Pulitzer-Prize winning columnist Maureen Dowd’s op-ed piece, “Men Just Want Mommy” published in yesterday’s New York Times is getting a lot of attention. I’ve had a half a dozen friends email it to me with notes attached at the bottom that vary from outrage to despair.
Ms. Dowd says she is noticing a trend that successful men become involved with young women whose job it is to take care of them in some way. This trend is echoed in the plot lines of recent films in which men think the ideal woman is their secretary, flight attendant or maid, rather than the female partner in the firm. The question is whether these narratives reflect reality. Ms. Dowd writes, “art is imitating life, turning women who seek equality into selfish narcissists and objects of rejection, rather than affection.”
A recent study by Dr. Stephanie Brown at the University of Michigan seems to provide some empirical support for such a claim. Dr. Brown summarized her findings as follows, “powerful women are at a disadvantage in the marriage market because men may prefer to marry less-accomplished women.” The reason given for this is “evolutionary pressures on males to take steps to minimize the risk of raising offspring that are not their own.” According to Dr. Brown, men believe that women who are highly educated and professionally successful are more likely to have extra-marital affairs.

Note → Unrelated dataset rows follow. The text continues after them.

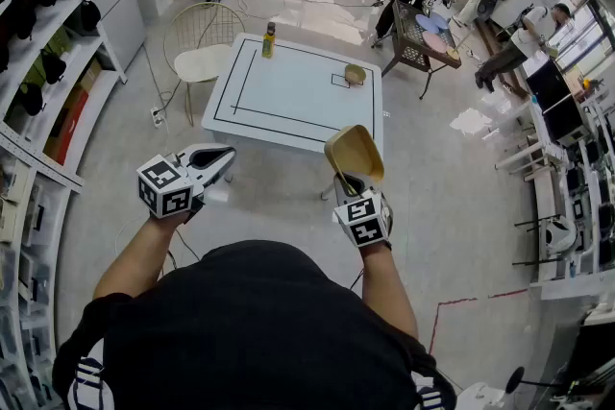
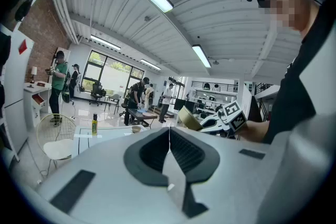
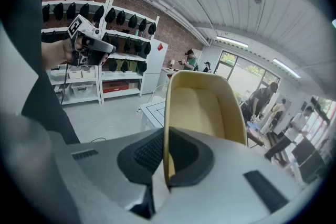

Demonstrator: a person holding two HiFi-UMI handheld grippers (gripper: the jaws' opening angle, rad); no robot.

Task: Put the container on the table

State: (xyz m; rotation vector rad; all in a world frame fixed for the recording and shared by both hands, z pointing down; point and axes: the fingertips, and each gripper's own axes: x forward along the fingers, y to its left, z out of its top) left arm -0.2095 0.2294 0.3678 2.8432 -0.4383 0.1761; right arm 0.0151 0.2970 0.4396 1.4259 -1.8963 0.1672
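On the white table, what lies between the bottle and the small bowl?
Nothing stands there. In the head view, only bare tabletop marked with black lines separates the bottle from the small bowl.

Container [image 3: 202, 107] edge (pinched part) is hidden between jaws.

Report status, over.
Right gripper shut on container, held short of table. Left gripper shut, empty. Bottle and bowl on table's far half.
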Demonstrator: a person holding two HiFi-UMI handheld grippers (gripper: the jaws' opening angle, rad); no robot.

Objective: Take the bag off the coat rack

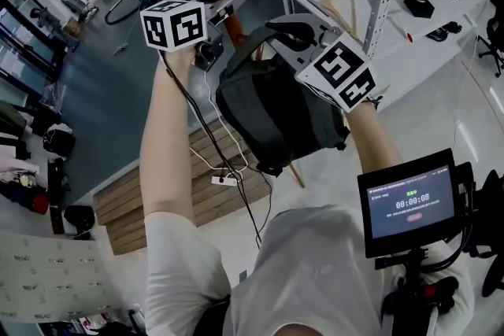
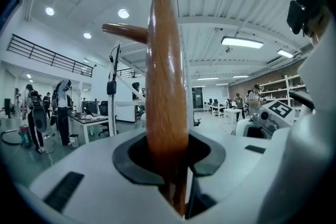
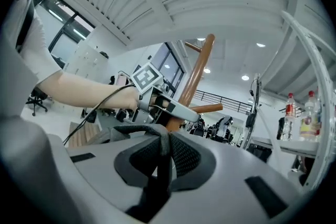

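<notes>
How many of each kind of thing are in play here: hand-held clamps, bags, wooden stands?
grippers: 2 (left gripper, right gripper)
bag: 1
coat rack: 1
total: 4

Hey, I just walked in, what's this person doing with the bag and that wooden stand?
A person is working two handheld grippers at a wooden coat rack. The left gripper has its fingers closed on the rack's upright pole, apparently steadying it. The right gripper has its fingers shut on the dark strap of the grey bag, which hangs beside the pole. Whether the strap has cleared its peg can't be told.
</notes>
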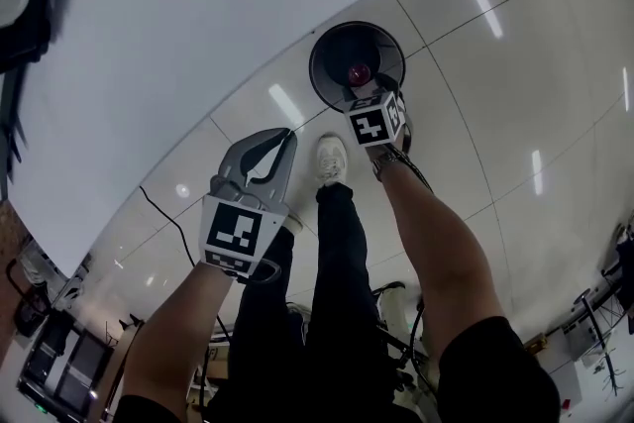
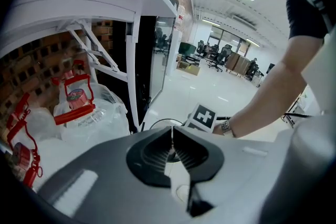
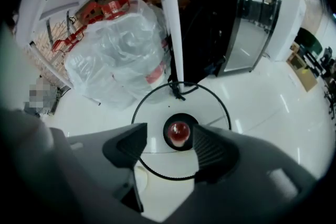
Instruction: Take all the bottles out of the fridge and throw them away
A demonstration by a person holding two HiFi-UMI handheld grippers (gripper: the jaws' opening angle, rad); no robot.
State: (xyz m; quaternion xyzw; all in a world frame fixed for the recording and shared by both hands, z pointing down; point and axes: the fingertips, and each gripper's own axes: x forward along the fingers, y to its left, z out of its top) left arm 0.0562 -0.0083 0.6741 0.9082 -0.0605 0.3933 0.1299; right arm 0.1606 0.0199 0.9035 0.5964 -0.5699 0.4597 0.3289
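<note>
A round black bin (image 1: pixel 327 50) stands on the floor, and its black rim (image 3: pixel 140 113) rings the right gripper view. Deep inside it sits a bottle with a red end (image 1: pixel 359 73), seen end-on (image 3: pixel 178 132). My right gripper (image 1: pixel 367 94) hangs straight over the bin, pointing down. Its jaws (image 3: pixel 170 139) stand wide apart and the pads touch nothing. My left gripper (image 1: pixel 284 135) is to the left of the bin, over the floor. It (image 2: pixel 171 135) is shut, with nothing between the fingers.
A big white table top (image 1: pixel 198 25) fills the upper left. Under it lie clear plastic bags (image 3: pixel 118 55) and water jugs with red handles (image 2: pixel 76 99). A black glass-door fridge (image 2: pixel 152 50) stands behind. The person's legs and white shoe (image 1: pixel 332 158) are by the bin.
</note>
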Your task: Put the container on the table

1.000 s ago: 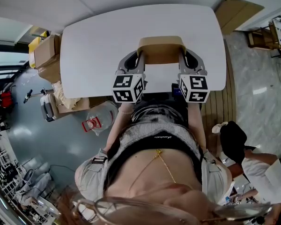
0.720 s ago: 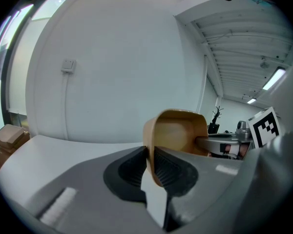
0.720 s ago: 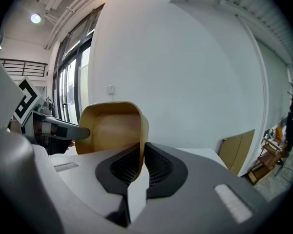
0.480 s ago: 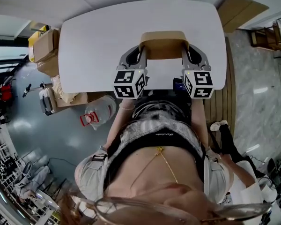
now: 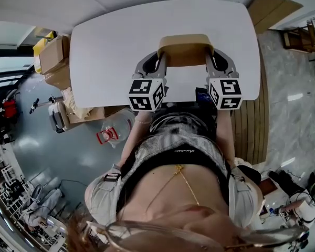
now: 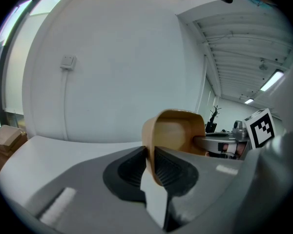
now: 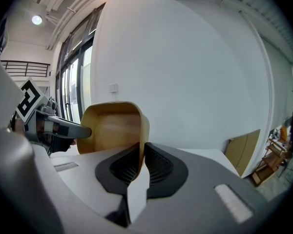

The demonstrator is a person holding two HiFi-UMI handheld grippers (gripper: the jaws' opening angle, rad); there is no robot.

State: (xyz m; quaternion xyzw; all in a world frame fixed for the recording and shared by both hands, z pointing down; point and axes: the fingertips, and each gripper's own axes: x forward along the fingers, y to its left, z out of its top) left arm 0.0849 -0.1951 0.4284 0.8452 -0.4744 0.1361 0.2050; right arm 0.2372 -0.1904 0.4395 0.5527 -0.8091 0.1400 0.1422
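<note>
- Marker cubes (image 5: 145, 94) carry black-and-white squares. The waistband print (image 5: 181, 152) and the red bottle label (image 5: 107, 137) are too small to read.
- The tan container (image 5: 185, 49) is over the white surface (image 5: 110, 51), its long axis running between the grippers and its mouth facing the person.
- The left gripper (image 6: 150, 155) and right gripper (image 7: 140, 155) each pinch an end wall.
- Grip and pose match a second ago.

The tabletop (image 5: 110, 51) is viewed steeply from above by the head camera. The container (image 6: 178, 130) is faced closely from opposite sides in both gripper views.
</note>
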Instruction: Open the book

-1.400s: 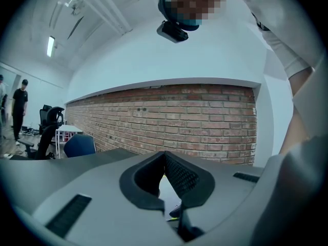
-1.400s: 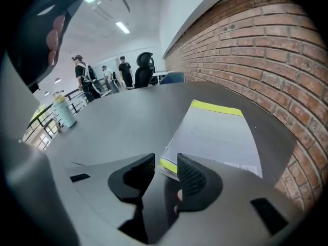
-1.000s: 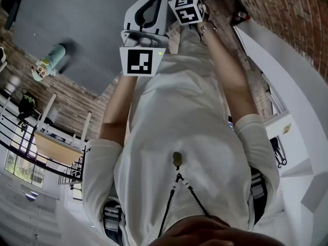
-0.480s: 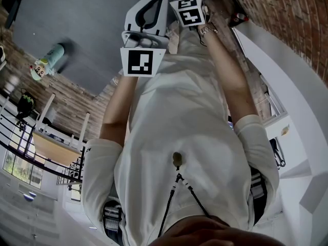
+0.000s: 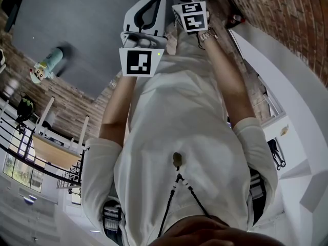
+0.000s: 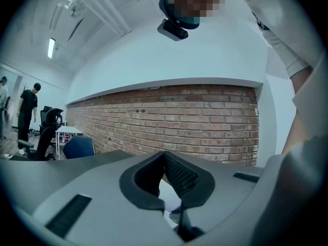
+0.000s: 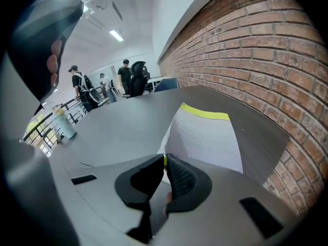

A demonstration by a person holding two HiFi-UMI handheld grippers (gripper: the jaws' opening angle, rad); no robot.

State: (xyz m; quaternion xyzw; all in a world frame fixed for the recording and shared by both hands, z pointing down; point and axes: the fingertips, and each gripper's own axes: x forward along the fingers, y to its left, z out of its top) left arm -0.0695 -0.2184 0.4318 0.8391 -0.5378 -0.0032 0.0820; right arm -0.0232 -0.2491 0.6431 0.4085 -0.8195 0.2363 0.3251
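My right gripper (image 7: pixel 164 158) has its jaws pinched on the near edge of the thin white soft-cover book with a yellow-green strip (image 7: pixel 207 137). The book lies on the grey table (image 7: pixel 113 122) just beside the red brick wall (image 7: pixel 266 70), and its cover seems to tilt up toward me. My left gripper (image 6: pixel 164 154) points level, jaws together on nothing. I judge the cover light, floppy and easily creased, so the free edge, away from the spine, is the place to hold.

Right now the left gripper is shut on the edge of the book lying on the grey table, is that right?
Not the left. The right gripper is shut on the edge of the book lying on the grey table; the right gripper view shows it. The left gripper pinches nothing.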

Now, the sample size in this particular study is extremely small (120 male undergraduates) and ultimately inconclusive, in my opinion. But, the study’s results are supported by a second study at four British universities which also suggests that intelligent men with challenging jobs prefer “old-fashioned wives, like their mums” instead of women who are their equals. The British study indicated that high I.Q. decreases a woman’s chance for marriage by as much as 40% for every 16 point rise, while high I.Q. increases marriage prospects for men.

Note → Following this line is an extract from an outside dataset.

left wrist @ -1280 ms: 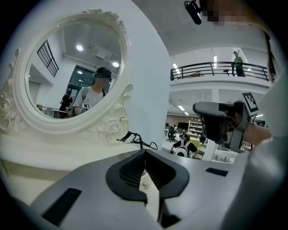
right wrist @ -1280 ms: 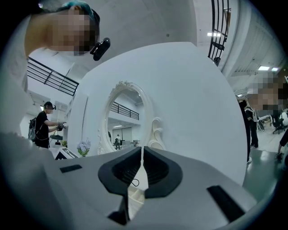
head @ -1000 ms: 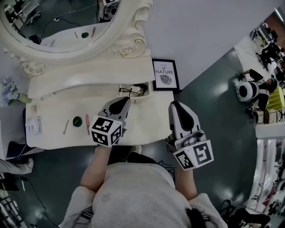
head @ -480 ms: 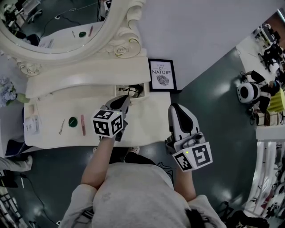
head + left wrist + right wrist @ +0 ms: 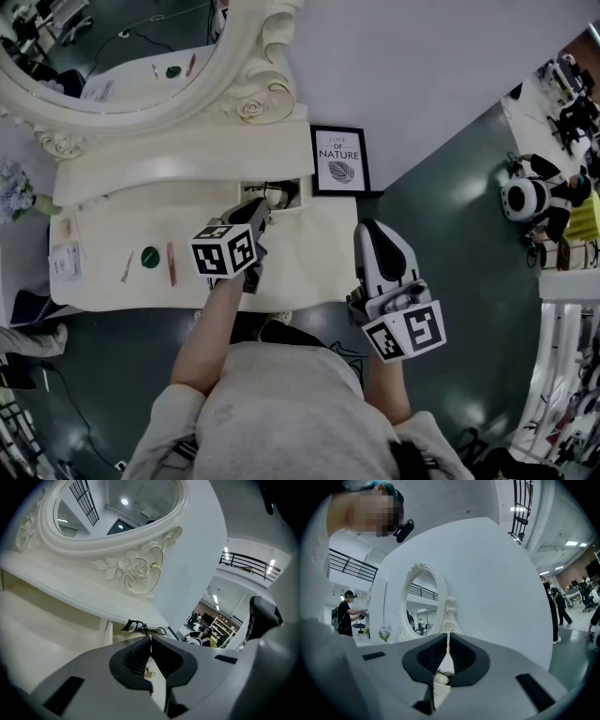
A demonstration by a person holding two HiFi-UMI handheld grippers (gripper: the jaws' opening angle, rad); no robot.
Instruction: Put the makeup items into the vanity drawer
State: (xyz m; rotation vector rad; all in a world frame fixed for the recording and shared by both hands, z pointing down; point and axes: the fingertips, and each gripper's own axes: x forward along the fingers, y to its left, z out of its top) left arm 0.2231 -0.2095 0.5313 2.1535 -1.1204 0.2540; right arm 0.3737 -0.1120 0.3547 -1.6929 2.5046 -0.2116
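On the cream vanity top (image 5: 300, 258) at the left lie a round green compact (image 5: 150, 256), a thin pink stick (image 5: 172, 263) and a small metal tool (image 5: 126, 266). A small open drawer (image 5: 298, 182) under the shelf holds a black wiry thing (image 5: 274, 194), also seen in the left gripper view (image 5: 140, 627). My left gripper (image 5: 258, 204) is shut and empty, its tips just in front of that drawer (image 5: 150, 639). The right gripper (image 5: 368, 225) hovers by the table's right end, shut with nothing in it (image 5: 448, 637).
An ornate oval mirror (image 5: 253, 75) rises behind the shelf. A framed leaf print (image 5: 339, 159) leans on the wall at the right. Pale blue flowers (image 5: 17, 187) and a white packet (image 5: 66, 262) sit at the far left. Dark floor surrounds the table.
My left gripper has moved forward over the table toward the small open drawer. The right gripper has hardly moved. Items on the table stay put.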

Ms. Dowd’s piece conflates several issues, which I think are quite distinct: intelligence, professional success, and caretaking. It is obviously problematic to equate a lack of professional ambition with minimal intelligence or to judge a successul career as the disinclination to make a home and nurture. Still, the basic conclusion is that a man would rather marry a subordinate. Where do Mormon men come down on this? Of course, we know that LDS women are counseled not to postpone marriage or childbearing and to stay home with their children once they come, so it is perhaps rare that single LDS women are in the law firm, board room, or science labs in the first place. But, to the extent that they are, or could be, what do Mormon men think? How do you actually feel about dating and marrying your intellectual or professional equals? Perhaps all of you happily married men out there believe that you and your spouse are equally yoked where native intelligence is concerned.
But, what if your wife were better educated than you?

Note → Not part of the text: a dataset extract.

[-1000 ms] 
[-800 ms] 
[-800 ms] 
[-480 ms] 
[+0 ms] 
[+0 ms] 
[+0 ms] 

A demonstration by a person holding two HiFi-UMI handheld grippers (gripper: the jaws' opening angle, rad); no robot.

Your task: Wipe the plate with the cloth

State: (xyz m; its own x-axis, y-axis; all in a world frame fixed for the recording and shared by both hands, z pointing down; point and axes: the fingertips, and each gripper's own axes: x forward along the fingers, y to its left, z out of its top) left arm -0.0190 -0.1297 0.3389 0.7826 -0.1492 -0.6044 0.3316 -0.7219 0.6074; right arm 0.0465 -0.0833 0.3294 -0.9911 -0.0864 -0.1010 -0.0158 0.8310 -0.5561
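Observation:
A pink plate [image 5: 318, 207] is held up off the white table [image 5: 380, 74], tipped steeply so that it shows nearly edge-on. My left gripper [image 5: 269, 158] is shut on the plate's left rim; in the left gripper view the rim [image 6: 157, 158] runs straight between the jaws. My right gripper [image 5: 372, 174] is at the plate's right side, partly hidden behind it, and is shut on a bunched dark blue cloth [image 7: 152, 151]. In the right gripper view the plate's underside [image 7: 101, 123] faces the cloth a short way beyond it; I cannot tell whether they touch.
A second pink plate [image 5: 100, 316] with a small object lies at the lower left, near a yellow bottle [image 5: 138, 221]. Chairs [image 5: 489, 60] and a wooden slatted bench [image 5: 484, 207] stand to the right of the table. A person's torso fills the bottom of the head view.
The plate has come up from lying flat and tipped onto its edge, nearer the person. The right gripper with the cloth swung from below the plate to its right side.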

What if your wife consistently made more money than you or had a more prestigious position than you?
When you were dating (or if you still are) were (are) you attracted to women who had (have) ambitious professional goals?
Is intellectual parity less threatening than professional parity? If so, why?
The study suggests that “expressions of vulnerablity enhance female attractiveness.” Is this more true, less true or not true for Mormon men as a group?